Conversely, the Peru unit was composed of 23 students.
Anne Buckwalter, Naomi Peters and Spencer Aeschliman, all seniors at Goshen College, were among those on the summer units. Despite their different group sizes and locations, all three students highlighted their homestays when recounting their favorite SST memories.
“I lived with a pastor on service, and it was a really close-knit family,” Buckwalter said of her time in Peru. “We did everything together. I remember one of the first nights I was in there, me and my sister rode into town on her motorcycle and got ice cream and talked for hours.”
Buckwalter, who described herself as a “go, go go” personality, said that her difficulties speaking Spanish provided perhaps the biggest gift of SST.
“I just sat with [my sister] and mostly listened for hours,” said Buckwalter. “Not often do we stop and listen to other people, and I think those situations are kind of special.”
Peters, who spent the summer in Senegal, noted the language study as among her favorite parts of the SST program. She said that learning Wolof, a prominent local language, showed her host families and others that she was willing to put in an effort to understand their culture.
“It made them so happy,” she said.
Despite studying both French and Wolof, Peters said that music was the language that brought her closest with her host family.
“I had two younger host sisters, and I’d oftentimes be in my bedroom, shuffling my playlist, when ‘Little Do You Know’ by Alex and Sierra would come on.” she said. “They’d come running in and we’d dance and sing before cuddling and laughing in bed.”
“Everybody was so kind and welcoming,” Peters continued. “That’s the thing that was made clear to us time and time again: people were happy to have us there.”

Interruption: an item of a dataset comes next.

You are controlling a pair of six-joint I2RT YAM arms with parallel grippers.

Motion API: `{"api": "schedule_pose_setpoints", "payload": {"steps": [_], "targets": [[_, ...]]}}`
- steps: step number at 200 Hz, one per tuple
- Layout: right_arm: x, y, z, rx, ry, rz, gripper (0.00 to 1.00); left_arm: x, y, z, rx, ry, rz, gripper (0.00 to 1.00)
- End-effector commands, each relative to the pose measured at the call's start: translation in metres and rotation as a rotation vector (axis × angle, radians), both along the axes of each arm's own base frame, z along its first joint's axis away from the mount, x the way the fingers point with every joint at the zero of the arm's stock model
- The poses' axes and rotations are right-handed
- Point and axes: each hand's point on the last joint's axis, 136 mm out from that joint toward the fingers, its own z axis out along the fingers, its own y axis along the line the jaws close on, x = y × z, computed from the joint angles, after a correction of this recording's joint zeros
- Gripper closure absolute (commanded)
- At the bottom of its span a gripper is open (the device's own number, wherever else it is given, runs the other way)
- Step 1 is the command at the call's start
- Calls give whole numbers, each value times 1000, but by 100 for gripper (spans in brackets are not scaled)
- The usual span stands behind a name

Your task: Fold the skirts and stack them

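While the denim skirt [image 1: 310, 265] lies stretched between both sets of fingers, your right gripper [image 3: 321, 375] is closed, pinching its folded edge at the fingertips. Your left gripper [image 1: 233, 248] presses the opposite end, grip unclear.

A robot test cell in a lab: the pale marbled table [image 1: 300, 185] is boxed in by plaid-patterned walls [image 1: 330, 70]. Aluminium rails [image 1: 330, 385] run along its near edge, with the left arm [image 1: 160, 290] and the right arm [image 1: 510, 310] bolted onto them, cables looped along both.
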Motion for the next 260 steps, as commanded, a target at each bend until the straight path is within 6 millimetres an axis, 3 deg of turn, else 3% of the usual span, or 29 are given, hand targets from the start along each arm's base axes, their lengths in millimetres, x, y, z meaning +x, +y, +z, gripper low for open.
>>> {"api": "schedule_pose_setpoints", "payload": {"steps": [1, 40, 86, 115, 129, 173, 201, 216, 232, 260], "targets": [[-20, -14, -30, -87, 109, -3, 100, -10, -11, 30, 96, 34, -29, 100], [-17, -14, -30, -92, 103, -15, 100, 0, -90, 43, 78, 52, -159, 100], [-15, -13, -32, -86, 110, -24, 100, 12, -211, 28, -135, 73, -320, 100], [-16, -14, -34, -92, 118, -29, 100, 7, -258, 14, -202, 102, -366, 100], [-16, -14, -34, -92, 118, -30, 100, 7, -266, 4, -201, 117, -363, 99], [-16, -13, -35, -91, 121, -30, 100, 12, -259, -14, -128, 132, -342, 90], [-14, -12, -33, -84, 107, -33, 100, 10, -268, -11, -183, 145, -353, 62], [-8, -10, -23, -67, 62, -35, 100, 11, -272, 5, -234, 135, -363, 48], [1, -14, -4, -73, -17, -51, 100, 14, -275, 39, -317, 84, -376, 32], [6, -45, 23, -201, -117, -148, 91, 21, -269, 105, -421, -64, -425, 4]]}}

Aeschliman, who also spent the summer in Senegal, thought back to a moment where he felt totally welcomed in an unfamiliar situation.
“I was living with a Muslim family and I was invited to a naming ceremony for my sister’s new baby,” he said. “Ben [Meyer Reimer] lived in my neighborhood and he came along and we sat in a room crowded with exclusively older men. I felt so out of place.”
The mother came in with the baby, sitting right in front of the pair of Americans. The ceremony started and lasted a long time, said Aeschliman.
When it was over, “the new father came up to us and expressed to us how happy he was that we were there,” Aeschliman said.
Aeschliman had been looking forward to these SST experiences ever since before he began attending Goshen College.
“While you’re studying at Goshen, you will hear people talk about how awesome SST was or hear them get excited because they are getting ready to go with their group,” he said. “It was amazing to finally experience that for myself.”
Aeschliman lamented that the cost of the summer SST – up to $19,675 for full-time students – prevents many Goshen College students from doing the same.
“I remember at the beginning of the year, the Moodle group was 15 or 16 students. I don’t feel like Goshen really communicated the cost to us as well as they should have.”
He said that cost was likely a big reason so many people dropped out of his unit and that the price limits many groups of students from going on SST.
Neither Buckwalter nor Peters would have been able to fit a fall or spring SST into their academic schedules.
“I couldn’t afford to take a semester off,” said Peters.
All three students hope that, in the near future, Goshen College might work to find a way to make summer SST a more viable option for students. The 50th anniversary SST search conference will take place the weekend of Sept. 14, and will seek to address concerns such as the cost and accessibility of Goshen College’s signature program.